Output the full listing below exactly, without the pictures.

--- Data shown Enclosed Below ---

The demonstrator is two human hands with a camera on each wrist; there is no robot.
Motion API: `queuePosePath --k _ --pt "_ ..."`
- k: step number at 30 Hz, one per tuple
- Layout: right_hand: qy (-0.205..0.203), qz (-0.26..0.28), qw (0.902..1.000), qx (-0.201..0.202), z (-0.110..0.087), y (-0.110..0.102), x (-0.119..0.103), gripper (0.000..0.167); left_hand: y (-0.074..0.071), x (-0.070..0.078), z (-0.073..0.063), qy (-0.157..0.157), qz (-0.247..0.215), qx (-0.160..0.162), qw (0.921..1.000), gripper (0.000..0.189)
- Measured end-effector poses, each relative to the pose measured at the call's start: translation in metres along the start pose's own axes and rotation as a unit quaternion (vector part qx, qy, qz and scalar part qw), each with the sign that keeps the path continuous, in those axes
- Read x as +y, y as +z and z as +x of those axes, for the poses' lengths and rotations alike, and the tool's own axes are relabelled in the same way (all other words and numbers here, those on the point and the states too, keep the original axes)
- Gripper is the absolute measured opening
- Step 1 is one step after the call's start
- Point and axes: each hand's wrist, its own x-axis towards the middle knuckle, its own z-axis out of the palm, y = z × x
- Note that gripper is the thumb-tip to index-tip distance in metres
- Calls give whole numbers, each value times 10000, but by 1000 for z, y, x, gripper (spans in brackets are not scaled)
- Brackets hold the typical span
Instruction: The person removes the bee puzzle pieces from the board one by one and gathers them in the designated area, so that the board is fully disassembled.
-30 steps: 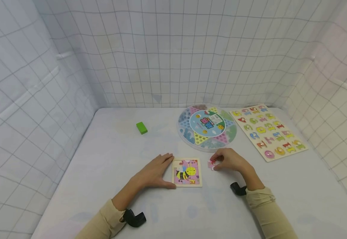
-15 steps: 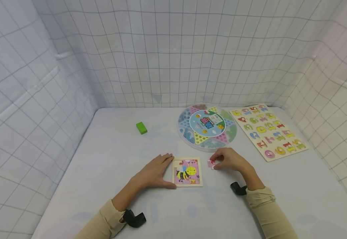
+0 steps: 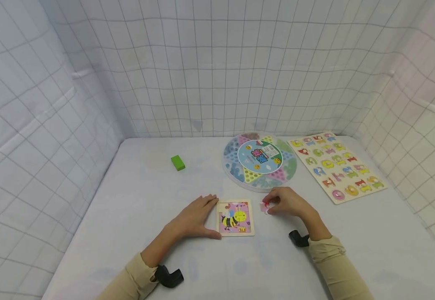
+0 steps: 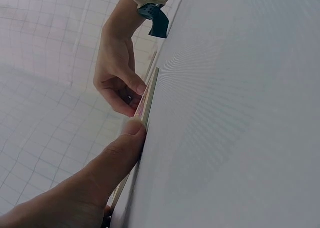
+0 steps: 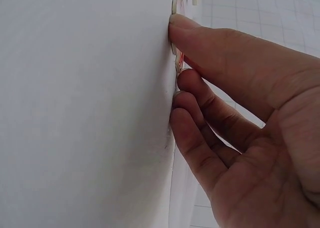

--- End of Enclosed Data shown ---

■ **Output for this task**:
The demonstrator is two human hands with a camera on each wrist; there is no robot.
Motion API: `queuePosePath --k _ --pt "_ ..."`
- k: step number at 30 Hz, one per tuple
- Layout: right_hand: qy (-0.205..0.203), qz (-0.26..0.28), qw (0.902..1.000), qx (-0.201..0.202), z (-0.110..0.087), y (-0.110..0.102), x (-0.119..0.103), gripper (0.000..0.167); left_hand: y (-0.074..0.071), x (-0.070..0.078), z (-0.073..0.063), qy (-0.157..0.157), qz (-0.247..0.215), qx (-0.160..0.162), qw (0.921..1.000), gripper (0.000..0.189)
- Measured end-effector poses, each relative to the pose measured at the call's start: translation in metres along the start pose's own axes and rotation as a unit quaternion (vector part qx, qy, qz and scalar part qw), each with the sign that keeps the path continuous, in those axes
- Read x as +y, y as +z and z as +x of those axes, for the poses' lengths and rotations alike, and the tool's own axes are relabelled in the same way (all other words and numbers here, those on the point and the states too, keep the original axes)
- Gripper is the absolute measured opening
- Step 1 is one step after the call's start
- Point and axes: each hand's wrist, its own x-axis towards the middle knuckle, its own z-axis out of the palm, y = z × x
- Note that gripper is the thumb-tip to index-tip distance in metres
- Calls give whole numbers, each value times 10000, but by 1000 for z, y, x, gripper (spans in brackets are not scaled)
- Brackets hold the typical span
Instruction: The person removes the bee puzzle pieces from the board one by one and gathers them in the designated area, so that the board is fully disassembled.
-30 steps: 
-15 steps: 
+0 steps: 
+0 steps: 
+0 steps: 

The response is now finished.